* _Exercise directions_
Could you set down the full listing, unchanged?

⟨

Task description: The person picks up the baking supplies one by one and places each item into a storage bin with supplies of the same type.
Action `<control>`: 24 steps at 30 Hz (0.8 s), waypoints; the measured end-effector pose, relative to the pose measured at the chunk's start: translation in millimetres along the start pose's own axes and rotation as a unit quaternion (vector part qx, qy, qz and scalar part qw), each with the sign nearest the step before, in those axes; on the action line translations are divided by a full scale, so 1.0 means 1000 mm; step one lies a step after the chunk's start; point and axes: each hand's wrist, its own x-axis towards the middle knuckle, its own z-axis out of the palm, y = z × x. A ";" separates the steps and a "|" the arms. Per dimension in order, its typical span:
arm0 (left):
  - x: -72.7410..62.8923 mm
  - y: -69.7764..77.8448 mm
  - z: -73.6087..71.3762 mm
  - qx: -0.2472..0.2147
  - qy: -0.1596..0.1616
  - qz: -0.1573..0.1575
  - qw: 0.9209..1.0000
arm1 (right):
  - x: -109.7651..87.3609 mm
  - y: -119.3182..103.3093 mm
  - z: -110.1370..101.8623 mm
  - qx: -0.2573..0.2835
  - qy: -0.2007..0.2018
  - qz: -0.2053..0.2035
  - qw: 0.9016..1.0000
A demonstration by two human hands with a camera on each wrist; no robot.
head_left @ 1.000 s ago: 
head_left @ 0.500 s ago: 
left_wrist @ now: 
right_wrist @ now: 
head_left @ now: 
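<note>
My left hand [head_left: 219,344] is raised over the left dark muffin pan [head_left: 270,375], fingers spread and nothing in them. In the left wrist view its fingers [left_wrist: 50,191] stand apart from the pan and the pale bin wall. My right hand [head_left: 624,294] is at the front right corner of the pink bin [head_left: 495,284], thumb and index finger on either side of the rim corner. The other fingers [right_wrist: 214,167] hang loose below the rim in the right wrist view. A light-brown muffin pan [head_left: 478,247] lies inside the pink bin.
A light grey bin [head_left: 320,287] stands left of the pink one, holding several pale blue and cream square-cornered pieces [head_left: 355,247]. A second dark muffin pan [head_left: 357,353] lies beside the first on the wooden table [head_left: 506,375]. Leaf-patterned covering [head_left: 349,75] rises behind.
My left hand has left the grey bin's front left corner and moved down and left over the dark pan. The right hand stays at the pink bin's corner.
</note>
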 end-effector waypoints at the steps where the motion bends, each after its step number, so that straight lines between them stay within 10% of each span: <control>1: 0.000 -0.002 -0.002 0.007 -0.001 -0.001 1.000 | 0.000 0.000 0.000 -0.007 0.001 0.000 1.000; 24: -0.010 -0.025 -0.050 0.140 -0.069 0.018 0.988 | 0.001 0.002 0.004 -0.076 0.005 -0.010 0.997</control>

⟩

* _Written answer_
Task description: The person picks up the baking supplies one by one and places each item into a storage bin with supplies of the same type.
Action `<control>`: 24 steps at 30 Hz (0.8 s), waypoints; the measured end-effector pose, relative to the pose measured at the chunk's start: translation in millimetres along the start pose's own axes and rotation as a unit quaternion (vector part qx, qy, qz and scalar part qw), each with the sign nearest the step before, in those axes; on the action line translations are divided by a full scale, so 1.0 means 1000 mm; step one lies a step after the chunk's start; point and axes: each hand's wrist, its own x-axis towards the middle knuckle, its own z-axis out of the palm, y = z × x. A ";" separates the steps and a "|" the arms. Per dimension in order, its typical span:
arm0 (left):
  - x: -72.7410..62.8923 mm
  - y: -69.7764..77.8448 mm
  - z: -73.6087..71.3762 mm
  - qx: -0.2472..0.2147
  - qy: -0.1596..0.1616
  - qz: -0.1573..0.1575
  - qw: 0.9209..1.0000
arm1 (right):
  - x: -109.7651..87.3609 mm
  - y: -119.3182..103.3093 mm
  - z: -110.1370..101.8623 mm
  - qx: -0.2573..0.2835
  - qy: -0.2007..0.2018
  - qz: -0.2053..0.2035
  - qw: 0.9016..1.0000
A demonstration by two human hands with a camera on each wrist; no robot.
head_left @ 1.000 s ago: 
head_left @ 0.500 s ago: 
left_wrist @ now: 
right_wrist @ now: 
head_left @ now: 
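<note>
My left hand [head_left: 219,344] is raised over the left dark muffin pan [head_left: 270,375], fingers spread and nothing in them. In the left wrist view its fingers [left_wrist: 50,191] stand apart from the pan and the pale bin wall. My right hand [head_left: 624,294] is at the front right corner of the pink bin [head_left: 495,284], thumb and index finger on either side of the rim corner. The other fingers [right_wrist: 214,167] hang loose below the rim in the right wrist view. A light-brown muffin pan [head_left: 478,247] lies inside the pink bin.
A light grey bin [head_left: 320,287] stands left of the pink one, holding several pale blue and cream square-cornered pieces [head_left: 355,247]. A second dark muffin pan [head_left: 357,353] lies beside the first on the wooden table [head_left: 506,375]. Leaf-patterned covering [head_left: 349,75] rises behind.
My left hand has left the grey bin's front left corner and moved down and left over the dark pan. The right hand stays at the pink bin's corner.
</note>
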 end-effector waypoints at the steps where the motion bends, each after its step number, so that straight lines between them stay within 10% of each span: <control>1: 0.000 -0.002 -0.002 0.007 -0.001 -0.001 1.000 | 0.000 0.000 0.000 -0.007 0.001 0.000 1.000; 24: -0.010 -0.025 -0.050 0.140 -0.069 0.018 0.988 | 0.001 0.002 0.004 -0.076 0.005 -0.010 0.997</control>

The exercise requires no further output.